Громобой вынул из-за пазухи белый узелок; Мудрава кивнула ему на стол, и он высыпал глиняные черепки возле серебряного блюда. В полутьме избушки при лучине было хорошо видно, как священные знаки зимних месяцев горят на черепках ярким пламенным светом.
– Что это? – Вслед за Громобоем Веселина подошла к столу и осторожно разровняла черепки. – Что это такое, матушка?

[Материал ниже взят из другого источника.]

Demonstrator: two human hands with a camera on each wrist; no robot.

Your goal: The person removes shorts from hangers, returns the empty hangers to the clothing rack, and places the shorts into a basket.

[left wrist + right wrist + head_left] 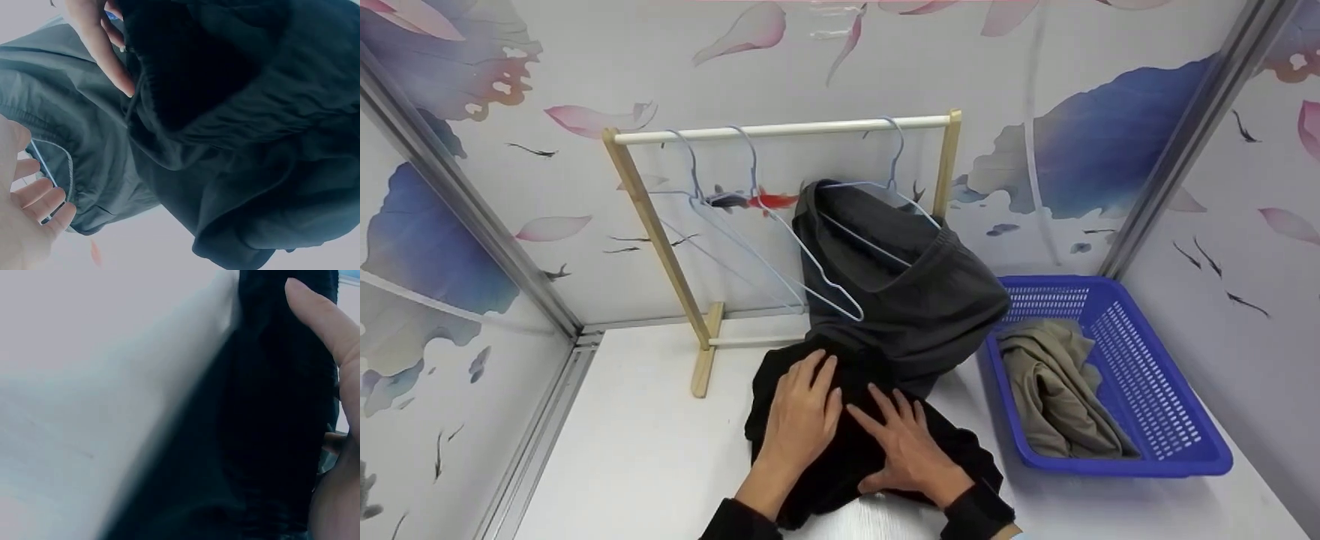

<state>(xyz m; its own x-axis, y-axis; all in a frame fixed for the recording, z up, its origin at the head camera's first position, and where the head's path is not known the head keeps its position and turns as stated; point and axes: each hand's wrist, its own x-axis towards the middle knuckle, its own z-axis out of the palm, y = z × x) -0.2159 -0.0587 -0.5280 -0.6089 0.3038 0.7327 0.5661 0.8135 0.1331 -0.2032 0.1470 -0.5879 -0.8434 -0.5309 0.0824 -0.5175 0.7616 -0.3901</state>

Мудрава подошла к ним, глянула на осколки и помолчала; лицо ее было так же строго и непроницаемо, но взгляд больших глаз вдруг стал таким острым, значительным и тревожным, что у Веселины замерло сердце. Глаза Мудравы подтверждали, что они нашли не просто черепки. В душе Веселины мешались надежда на то, что эти шесть осколков помогут что-то исправить, и страх, что их появление означает неисправимую беду.

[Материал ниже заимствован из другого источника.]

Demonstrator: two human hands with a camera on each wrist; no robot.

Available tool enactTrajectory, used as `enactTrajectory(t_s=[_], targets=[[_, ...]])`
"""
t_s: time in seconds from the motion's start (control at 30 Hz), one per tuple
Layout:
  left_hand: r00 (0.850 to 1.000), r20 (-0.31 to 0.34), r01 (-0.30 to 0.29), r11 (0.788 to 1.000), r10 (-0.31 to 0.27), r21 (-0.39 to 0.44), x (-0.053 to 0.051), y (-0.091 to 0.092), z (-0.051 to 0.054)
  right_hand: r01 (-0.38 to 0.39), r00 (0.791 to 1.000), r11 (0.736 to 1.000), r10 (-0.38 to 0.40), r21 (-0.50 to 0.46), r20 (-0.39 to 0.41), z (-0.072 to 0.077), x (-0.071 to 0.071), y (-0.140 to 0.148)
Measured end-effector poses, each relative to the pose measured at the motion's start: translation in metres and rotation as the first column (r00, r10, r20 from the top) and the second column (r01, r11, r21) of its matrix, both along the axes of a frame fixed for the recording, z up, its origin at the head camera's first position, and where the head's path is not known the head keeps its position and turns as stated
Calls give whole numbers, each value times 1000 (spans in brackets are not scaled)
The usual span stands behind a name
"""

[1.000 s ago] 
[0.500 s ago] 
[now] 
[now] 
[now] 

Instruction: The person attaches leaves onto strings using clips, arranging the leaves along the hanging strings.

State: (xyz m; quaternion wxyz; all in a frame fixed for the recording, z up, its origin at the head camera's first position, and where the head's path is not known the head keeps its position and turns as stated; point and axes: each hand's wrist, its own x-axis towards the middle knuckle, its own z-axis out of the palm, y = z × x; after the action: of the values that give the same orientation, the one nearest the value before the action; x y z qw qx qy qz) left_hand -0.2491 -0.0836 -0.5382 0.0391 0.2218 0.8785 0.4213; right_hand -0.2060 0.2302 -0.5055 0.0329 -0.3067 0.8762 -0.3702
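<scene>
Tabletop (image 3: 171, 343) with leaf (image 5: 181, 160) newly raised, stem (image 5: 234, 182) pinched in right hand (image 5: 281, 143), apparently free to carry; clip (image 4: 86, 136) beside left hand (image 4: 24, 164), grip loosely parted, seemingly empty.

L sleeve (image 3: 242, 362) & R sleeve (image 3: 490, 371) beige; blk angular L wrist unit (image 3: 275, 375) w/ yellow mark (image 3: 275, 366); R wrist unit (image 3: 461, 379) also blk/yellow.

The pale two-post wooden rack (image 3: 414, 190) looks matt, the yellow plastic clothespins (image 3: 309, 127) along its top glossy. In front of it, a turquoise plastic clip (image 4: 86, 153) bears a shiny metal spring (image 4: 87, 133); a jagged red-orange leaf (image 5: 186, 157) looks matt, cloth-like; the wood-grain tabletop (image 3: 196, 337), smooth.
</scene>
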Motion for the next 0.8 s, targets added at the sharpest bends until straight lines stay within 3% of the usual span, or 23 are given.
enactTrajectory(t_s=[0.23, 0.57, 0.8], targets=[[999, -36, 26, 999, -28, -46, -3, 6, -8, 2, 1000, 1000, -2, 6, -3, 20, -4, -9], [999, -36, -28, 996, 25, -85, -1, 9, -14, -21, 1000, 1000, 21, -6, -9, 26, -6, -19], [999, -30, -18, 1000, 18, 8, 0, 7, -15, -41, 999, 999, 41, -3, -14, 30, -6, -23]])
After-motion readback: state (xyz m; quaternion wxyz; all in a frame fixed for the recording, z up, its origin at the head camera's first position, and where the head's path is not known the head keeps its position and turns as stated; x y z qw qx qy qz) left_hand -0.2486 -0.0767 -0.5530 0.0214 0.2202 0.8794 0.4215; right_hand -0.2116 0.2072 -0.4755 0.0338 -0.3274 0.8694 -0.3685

Хозяйка долго смотрела на черепки, и постепенно ее лицо яснело, лоб разглаживался. Когда она наконец подняла глаза на Громобоя и Веселину, неподвижно стоявших у стола, в глазах ее было выражение значительного открытия, словно она узнала об этих двоих что-то новое и очень важное. И тут же Веселина поняла, что из шести глиняных черепков с огненными знаками зимы складывается дорога ее собственной судьбы. Они привели ее сюда, и они поведут ее дальше. Она никак не могла миновать их, а они не могли миновать ее. Осколки зимы… Зима… Время Зимерзлы, время зимних чудовищ, глубокая тьма, охватывающая мир, в которой Веселине было так тесно, душно и тоскливо, из которой она так хотела вырваться, хотела, потому что этого требовала сама ее внутренняя суть. И вот осколки разбитой зимы лежат перед ней. Нужно что-то сделать с ними, чтобы победить зиму, вытолкнуть ее из земного мира. Что?
Веселина с мольбой глянула в лицо Мудраве; взгляд ее говорил, что она вот-вот поймет, вот-вот поймает самую важную тайну и умоляет лишь чуть-чуть ей помочь.

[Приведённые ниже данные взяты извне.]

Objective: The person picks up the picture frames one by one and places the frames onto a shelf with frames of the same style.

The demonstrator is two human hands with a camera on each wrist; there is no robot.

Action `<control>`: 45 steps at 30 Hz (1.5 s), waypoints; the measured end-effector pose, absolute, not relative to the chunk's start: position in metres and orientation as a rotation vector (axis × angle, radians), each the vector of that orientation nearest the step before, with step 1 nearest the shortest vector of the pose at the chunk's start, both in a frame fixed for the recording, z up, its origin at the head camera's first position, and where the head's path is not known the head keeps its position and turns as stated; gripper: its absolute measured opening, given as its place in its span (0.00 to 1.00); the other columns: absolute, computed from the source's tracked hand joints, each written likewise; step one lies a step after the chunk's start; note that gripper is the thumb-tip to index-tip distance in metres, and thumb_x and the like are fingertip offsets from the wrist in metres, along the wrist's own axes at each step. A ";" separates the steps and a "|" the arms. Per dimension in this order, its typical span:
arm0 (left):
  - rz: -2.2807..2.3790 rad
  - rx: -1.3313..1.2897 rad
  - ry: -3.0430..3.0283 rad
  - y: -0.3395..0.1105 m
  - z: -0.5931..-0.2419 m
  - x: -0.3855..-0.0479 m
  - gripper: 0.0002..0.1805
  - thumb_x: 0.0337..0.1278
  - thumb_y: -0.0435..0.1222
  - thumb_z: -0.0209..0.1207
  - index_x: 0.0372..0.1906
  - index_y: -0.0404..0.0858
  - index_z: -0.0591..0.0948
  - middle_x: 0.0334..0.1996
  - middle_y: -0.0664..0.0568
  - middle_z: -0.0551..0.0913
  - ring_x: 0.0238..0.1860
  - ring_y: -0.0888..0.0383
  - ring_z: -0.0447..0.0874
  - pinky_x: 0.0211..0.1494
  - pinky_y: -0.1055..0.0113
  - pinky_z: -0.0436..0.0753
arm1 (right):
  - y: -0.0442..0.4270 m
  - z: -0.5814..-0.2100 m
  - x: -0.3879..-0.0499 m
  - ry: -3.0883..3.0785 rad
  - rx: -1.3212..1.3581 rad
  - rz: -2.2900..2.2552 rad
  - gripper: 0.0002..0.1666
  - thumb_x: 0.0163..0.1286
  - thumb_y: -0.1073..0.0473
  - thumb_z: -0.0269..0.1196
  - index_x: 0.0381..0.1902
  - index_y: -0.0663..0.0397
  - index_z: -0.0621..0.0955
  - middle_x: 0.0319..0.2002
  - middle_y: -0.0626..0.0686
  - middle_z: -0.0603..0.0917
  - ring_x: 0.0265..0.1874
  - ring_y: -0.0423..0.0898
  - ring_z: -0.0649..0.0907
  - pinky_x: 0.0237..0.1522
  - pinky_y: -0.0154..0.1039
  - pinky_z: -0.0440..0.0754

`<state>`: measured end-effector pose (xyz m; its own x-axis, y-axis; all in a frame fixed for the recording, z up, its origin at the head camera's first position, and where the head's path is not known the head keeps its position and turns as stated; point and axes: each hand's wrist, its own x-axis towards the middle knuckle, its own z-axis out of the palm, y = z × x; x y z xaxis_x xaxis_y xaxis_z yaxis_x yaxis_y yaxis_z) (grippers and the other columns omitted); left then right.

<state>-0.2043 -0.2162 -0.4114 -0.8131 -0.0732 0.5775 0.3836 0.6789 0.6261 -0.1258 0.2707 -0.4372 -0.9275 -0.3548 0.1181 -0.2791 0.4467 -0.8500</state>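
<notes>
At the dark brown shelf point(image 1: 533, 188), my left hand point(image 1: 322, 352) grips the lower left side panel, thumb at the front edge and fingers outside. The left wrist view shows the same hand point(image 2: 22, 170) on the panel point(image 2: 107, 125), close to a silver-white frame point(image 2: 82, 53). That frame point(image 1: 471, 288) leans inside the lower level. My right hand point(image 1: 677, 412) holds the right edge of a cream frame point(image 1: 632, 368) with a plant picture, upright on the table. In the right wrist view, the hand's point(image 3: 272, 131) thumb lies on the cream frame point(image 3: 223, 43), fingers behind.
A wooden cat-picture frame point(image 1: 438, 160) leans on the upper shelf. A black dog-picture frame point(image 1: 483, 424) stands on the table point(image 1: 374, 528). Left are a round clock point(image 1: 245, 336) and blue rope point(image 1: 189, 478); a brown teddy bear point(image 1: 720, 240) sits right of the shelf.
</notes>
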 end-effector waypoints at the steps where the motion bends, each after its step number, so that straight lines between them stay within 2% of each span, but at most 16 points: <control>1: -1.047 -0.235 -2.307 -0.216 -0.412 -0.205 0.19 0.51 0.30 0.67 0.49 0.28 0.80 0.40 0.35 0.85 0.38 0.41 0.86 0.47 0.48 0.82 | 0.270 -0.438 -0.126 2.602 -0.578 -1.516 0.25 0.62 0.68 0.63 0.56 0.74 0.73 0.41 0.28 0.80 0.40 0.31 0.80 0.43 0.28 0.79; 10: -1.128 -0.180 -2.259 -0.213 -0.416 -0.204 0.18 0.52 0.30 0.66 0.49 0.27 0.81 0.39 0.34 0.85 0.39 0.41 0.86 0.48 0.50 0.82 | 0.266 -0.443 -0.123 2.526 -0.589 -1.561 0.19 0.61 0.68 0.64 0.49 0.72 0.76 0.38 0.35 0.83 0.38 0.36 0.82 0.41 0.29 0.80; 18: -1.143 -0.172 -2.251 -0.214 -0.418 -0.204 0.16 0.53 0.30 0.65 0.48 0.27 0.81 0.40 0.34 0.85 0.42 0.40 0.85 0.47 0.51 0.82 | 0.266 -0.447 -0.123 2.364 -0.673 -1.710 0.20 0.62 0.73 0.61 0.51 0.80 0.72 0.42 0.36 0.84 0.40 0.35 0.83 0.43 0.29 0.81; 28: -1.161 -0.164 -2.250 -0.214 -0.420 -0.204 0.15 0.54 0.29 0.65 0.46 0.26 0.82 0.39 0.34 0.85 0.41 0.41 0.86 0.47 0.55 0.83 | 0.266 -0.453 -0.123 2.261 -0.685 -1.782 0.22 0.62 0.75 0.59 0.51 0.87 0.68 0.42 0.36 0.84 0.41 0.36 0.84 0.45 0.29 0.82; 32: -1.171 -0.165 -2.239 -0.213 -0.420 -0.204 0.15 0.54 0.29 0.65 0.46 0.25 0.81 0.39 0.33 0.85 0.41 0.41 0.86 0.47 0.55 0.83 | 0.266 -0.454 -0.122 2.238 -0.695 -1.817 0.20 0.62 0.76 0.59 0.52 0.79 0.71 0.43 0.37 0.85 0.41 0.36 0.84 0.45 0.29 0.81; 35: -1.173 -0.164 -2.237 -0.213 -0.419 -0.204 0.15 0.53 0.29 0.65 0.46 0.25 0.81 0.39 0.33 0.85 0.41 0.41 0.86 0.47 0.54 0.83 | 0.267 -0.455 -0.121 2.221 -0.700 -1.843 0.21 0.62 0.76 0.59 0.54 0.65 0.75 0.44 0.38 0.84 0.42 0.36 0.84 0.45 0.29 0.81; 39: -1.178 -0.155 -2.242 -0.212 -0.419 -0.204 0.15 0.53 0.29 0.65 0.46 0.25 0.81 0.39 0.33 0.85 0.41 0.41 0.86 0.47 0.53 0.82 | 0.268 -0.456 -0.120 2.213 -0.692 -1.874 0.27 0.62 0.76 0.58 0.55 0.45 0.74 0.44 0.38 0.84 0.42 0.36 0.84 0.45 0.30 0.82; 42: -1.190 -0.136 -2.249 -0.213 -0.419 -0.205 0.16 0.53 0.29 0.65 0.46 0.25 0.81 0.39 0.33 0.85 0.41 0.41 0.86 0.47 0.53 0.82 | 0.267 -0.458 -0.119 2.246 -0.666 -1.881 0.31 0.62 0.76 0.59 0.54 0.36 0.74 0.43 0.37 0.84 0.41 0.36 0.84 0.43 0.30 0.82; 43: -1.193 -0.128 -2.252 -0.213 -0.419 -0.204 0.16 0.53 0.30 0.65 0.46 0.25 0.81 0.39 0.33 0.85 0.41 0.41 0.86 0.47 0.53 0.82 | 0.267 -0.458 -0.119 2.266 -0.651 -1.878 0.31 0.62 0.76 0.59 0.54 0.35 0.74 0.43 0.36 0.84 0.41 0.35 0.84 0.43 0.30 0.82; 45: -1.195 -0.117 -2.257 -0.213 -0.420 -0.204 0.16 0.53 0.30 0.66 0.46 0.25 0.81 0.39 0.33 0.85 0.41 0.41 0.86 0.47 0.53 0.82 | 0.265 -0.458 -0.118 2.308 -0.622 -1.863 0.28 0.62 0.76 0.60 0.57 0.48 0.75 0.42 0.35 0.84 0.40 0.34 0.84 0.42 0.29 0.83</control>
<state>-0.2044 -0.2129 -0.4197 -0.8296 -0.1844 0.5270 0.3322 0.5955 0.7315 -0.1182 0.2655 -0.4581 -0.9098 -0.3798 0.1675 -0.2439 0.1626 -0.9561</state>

– Это, голуби мои, осколки от Чаши Годового Круга, – наконец проговорила Мудрава. – Смотрите.
Она провела рукой над столом, и шесть черепков как-то сами собой расположились вокруг серебряного блюда строго по порядку – листопад, груден, стужень, просинец, сечен, сухый. Они заняли половину окружности блюда, половина осталась свободной. А на гладком серебряном дне блюда вдруг заблистал белый яркий свет; только ахнув, Веселина смотрела на отражение зимнего леса, вдруг возникшее на дне блюда. Она видела тот самый лес, через который пришла сюда: высокие сугробы, заснеженные деревья, зеленые ели под инеем, заячьи следы на снегу… Потом видение поплыло, обозначился берег реки подо льдом, а на высоком берегу снова лес… Мелькнула белая фигура то ли старика, то ли старухи со спутанными седыми волосами, бредущая сквозь густой снегопад и слитая со снегом, как его живая часть. Веселина вздрогнула и наклонилась ниже, пытаясь рассмотреть владыку зимы; это казалось очень важным, но белая фигура уже скрылась за снежной завесой. Снег поглотил видение, перед глазами осталась кружащаяся белизна без единого проблеска воздуха. В лицо Веселине повеяло холодом, она попятилась от стола.
– Но почему? – с трудом выговорила Веселина. – Почему эти осколки?
Ей было тяжело и страшно, слова вспоминались с трудом. Видение неясной белой фигуры все еще стояло перед глазами, вызывая внутреннюю дрожь, тоску, давящий ужас, как будто она сквозь время заглянула в лицо своей будущей смерти. Ей хотелось прижаться к Громобою, словно он мог защитить ее, и она схватила его горячую руку.
Мудрава смотрела в ее побледневшее, испуганное лицо со спокойным пониманием и даже с каким-то удовлетворением, словно так оно все и должно быть.